Fossils establish beyond a reasonable doubt that change has happened over time, but the fossil record is an embarrassment to anyone who is attempting to use it to support the Darwinian theory of macroevolution. It is possilble to directly observe microevolution through random variations and natural selection but that observation shows that such change occurs rather gradually and there are no radical discontinuities from one generation to the next. Darwin acknowledged that if his theory were true, then one would expect to find any number of transitional forms of any animal in the fossil record. Such is not the case.

Over a century and a half of fossil-collecting has happened since Darwin, and it has become painfully clear that fossil species tend to appear suddenly and exist essentially unchanged for long periods of time before they go extinct.
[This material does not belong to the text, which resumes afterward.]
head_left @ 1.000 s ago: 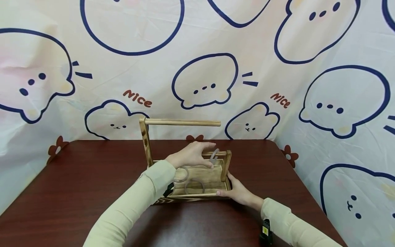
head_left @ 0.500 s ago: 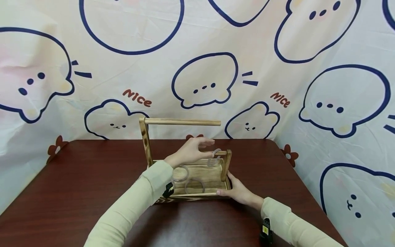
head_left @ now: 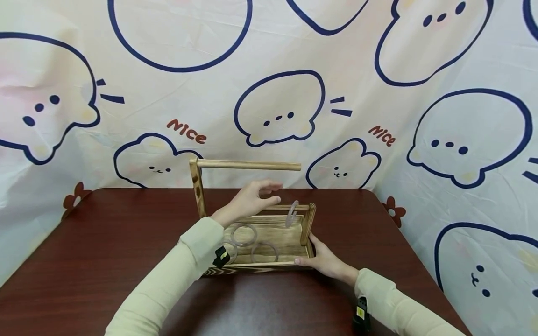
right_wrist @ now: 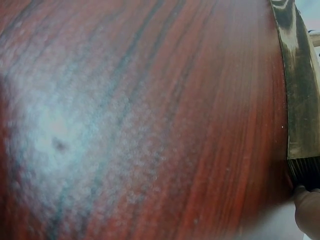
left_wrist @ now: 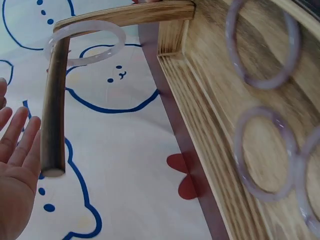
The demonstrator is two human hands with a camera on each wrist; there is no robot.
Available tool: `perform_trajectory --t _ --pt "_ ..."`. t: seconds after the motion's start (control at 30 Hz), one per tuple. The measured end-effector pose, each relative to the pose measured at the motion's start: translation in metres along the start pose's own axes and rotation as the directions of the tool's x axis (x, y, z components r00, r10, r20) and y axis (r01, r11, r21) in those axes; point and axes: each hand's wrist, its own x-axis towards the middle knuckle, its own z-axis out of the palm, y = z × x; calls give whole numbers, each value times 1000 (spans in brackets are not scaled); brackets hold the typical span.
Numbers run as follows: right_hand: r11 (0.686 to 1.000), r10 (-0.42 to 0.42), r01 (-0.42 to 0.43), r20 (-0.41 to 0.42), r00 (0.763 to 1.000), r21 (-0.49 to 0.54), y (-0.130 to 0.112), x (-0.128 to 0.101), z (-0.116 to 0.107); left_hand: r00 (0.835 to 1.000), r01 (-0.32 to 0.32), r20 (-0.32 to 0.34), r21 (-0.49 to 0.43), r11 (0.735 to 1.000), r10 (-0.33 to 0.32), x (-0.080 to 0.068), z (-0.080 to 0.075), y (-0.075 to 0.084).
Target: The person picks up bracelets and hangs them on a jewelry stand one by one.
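A wooden stand (head_left: 252, 267) has a shallow tray base, a tall post with a rod at left, and a shorter post with a low rod (left_wrist: 53, 115) at right. One pale lilac bangle (left_wrist: 119, 45) hangs round the low rod near its post. Several more bangles (left_wrist: 239, 150) lie in the tray. My left hand (head_left: 251, 199) holds nothing, thumb and fingers apart, just off the low rod's free end. At the tray's right front corner, my right hand (head_left: 328, 260) grips the stand, thumb on the front rim; the right wrist view catches only part of that hand (right_wrist: 307, 212).
The stand sits on a dark red-brown table (head_left: 126, 242). Behind it and along both sides hangs a pale cloth (head_left: 269, 56) printed with cartoon outlines. The tall post's upper rod (head_left: 252, 165) extends rightward above the low rod.
My left hand has let go of the bangle on the low rod and drawn back up and to the left. The bangle stays on the rod. My right hand keeps its grip.
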Motion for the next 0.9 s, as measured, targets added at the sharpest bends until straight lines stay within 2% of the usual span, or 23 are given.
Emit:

These sudden appearances and disappearances, separated by absence of change, have been termed "punctuated equilibria" Punctuated equilibria are most evident where the fossil record is the most complete. Marine invertebrates for example. The most striking example of punctuated equilibria is the geological period known as the Cambrian. It is conspicuously marked by the rather sudden appearance of all the basic forms of animals now in existence. There are no transitional forms between them, and no new basic forms have appeared since then.

The fossil record of sudden appearances supports the idea of intelligent design far better than the painfully underwhelming evidence for macro evolution. Even the few examples of transitional fossils don't support Darwinian macro evolution because it simply can't be demonstrated that the transitions were the result of random variation and natural selection.

The fields of molecular biology and biochemistry are producing scientists that say simply that Darwin's mechanism is simply incapable of producing the mechanisms by which organisms would use energy, move around, detect light, heal wounds, etc. The theory of macro evolution becomes less supportable the more we learn about the "biomechanical machinery" of living cells.

Allow me to make a prediction if I may. Today, this very minute, scientists are at work, all over the world performing experiments on mixtures that they believe was the primordial soup at the beginning of the world in an attempt to learn how life came into being. Some day, they may happen upon the secret and actually create life. My prediction is that if that life continues to exist and somehow after a billion years is manipulated into some sort of intelligent life, the liberal faction of that life will howl to the heavens that intelligent design is heresy and has no place within civilized discussion.
 
I agree with saggyjones Mark ...very fine post on your part and I think the name-calling is totally lame on a debate board.

As it happens, more people in the US are creationists than not; this was well known anyway but confirmed again somewhat recently in the book The End of Faith by Sam Harris.

I think evolution makes a lot of sense; for me there is no conflict in religious terms because Catholic teaching does not have a problem with it.
A truly awesome reconciliation was done by Fr. Teilhard de Chardin in The Phenomenon of Man in the mid-twentieth century ...not light reading but worth the trouble.